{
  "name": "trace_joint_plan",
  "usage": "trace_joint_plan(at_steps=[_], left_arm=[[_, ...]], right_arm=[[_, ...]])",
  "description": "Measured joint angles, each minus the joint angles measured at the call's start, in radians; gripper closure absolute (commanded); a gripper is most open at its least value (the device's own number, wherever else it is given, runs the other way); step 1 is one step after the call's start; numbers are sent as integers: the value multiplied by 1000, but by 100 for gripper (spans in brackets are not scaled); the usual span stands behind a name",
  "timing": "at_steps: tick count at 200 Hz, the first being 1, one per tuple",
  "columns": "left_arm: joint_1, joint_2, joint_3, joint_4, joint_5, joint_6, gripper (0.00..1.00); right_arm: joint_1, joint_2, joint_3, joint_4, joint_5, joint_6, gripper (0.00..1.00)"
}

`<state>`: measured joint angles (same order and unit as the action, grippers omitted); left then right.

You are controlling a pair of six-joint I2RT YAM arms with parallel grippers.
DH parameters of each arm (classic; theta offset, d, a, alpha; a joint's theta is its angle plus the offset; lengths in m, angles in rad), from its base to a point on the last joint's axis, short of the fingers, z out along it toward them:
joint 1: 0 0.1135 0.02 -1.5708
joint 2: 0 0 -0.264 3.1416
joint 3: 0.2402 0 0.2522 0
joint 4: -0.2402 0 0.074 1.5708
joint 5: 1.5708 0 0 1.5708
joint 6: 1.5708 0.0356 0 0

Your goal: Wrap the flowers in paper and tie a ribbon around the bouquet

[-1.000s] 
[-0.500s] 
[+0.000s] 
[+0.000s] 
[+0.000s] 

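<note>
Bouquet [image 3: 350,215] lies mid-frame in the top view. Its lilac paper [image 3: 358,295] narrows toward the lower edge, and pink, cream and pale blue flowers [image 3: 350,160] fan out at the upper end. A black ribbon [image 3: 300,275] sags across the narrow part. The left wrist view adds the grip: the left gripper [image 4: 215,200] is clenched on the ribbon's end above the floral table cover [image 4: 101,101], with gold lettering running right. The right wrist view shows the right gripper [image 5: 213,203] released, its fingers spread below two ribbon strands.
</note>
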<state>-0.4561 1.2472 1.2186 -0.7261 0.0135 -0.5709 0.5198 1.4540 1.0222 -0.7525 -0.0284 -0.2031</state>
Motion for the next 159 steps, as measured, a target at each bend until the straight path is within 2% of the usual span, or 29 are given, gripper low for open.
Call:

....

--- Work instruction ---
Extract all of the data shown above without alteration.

--- Solution for this exercise ---
{
  "name": "trace_joint_plan",
  "usage": "trace_joint_plan(at_steps=[_], left_arm=[[_, ...]], right_arm=[[_, ...]])",
  "description": "Measured joint angles, each minus the joint angles measured at the call's start, in radians; gripper closure absolute (commanded); a gripper is most open at its least value (the device's own number, wherever else it is given, runs the other way); step 1 is one step after the call's start; numbers are sent as integers: the value multiplied by 1000, but by 100 for gripper (spans in brackets are not scaled); the usual span stands behind a name",
  "timing": "at_steps: tick count at 200 Hz, the first being 1, one per tuple",
  "columns": "left_arm: joint_1, joint_2, joint_3, joint_4, joint_5, joint_6, gripper (0.00..1.00); right_arm: joint_1, joint_2, joint_3, joint_4, joint_5, joint_6, gripper (0.00..1.00)"
}

`<state>`: measured joint angles (same order and unit as the action, grippers omitted); left then right.

You are controlling a pair of six-joint I2RT YAM arms with parallel grippers.
DH parameters of each arm (classic; theta offset, d, a, alpha; a joint's theta is its angle plus the offset; lengths in m, angles in rad), from its base to a point on the last joint's axis, short of the fingers, z out along it toward them:
joint 1: 0 0.1135 0.02 -1.5708
joint 2: 0 0 -0.264 3.1416
joint 3: 0.2402 0 0.2522 0
joint 4: -0.2402 0 0.074 1.5708
joint 5: 1.5708 0 0 1.5708
joint 6: 1.5708 0.0356 0 0

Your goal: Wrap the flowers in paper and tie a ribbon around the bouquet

[-1.000s] 
[-0.500s] 
[+0.000s] 
[+0.000s] 
[+0.000s] 

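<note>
Bouquet [image 3: 350,215] lies mid-frame in the top view. Its lilac paper [image 3: 358,295] narrows toward the lower edge, and pink, cream and pale blue flowers [image 3: 350,160] fan out at the upper end. A black ribbon [image 3: 300,275] sags across the narrow part. The left wrist view adds the grip: the left gripper [image 4: 215,200] is clenched on the ribbon's end above the floral table cover [image 4: 101,101], with gold lettering running right. The right wrist view shows the right gripper [image 5: 213,203] released, its fingers spread below two ribbon strands.
</note>
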<state>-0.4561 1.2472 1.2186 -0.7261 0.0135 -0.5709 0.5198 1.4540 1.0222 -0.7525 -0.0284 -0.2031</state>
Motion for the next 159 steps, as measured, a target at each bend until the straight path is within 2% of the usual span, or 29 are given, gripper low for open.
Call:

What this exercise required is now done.